» Exercise directions:
An exact transcription of every record is needed.

» Information supplied:

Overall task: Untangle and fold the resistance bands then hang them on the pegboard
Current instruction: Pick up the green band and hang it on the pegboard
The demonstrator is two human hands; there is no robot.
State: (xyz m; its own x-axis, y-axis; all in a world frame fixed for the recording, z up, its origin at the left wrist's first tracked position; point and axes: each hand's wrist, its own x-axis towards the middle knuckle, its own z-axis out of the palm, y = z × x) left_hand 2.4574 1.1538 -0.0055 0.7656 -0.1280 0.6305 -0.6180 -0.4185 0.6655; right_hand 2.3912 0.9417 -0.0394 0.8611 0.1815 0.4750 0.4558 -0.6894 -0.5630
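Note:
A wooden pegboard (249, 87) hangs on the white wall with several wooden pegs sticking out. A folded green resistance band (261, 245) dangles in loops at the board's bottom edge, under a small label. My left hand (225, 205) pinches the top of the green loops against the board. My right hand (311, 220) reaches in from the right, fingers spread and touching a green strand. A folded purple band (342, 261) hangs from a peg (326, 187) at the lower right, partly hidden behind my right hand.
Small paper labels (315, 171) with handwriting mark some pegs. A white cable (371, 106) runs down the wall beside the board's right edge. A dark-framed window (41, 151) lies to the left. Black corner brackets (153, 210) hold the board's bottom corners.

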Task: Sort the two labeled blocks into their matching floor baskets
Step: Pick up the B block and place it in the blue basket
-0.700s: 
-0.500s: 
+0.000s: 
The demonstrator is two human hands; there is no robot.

» Answer box:
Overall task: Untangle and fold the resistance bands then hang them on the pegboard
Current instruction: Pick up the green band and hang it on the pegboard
The demonstrator is two human hands; there is no robot.
State: (xyz m; its own x-axis, y-axis; all in a world frame fixed for the recording, z up, its origin at the left wrist's first tracked position; point and axes: each hand's wrist, its own x-axis towards the middle knuckle, its own z-axis out of the palm, y = z × x) left_hand 2.4574 1.1538 -0.0055 0.7656 -0.1280 0.6305 -0.6180 -0.4185 0.6655; right_hand 2.3912 0.9417 -0.0394 0.8611 0.1815 0.4750 0.4558 -0.6894 -0.5630
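Note:
A wooden pegboard (249, 87) hangs on the white wall with several wooden pegs sticking out. A folded green resistance band (261, 245) dangles in loops at the board's bottom edge, under a small label. My left hand (225, 205) pinches the top of the green loops against the board. My right hand (311, 220) reaches in from the right, fingers spread and touching a green strand. A folded purple band (342, 261) hangs from a peg (326, 187) at the lower right, partly hidden behind my right hand.
Small paper labels (315, 171) with handwriting mark some pegs. A white cable (371, 106) runs down the wall beside the board's right edge. A dark-framed window (41, 151) lies to the left. Black corner brackets (153, 210) hold the board's bottom corners.
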
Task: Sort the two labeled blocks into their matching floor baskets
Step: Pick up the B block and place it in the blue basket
-0.700s: 
-0.500s: 
+0.000s: 
The demonstrator is two human hands; there is no robot.

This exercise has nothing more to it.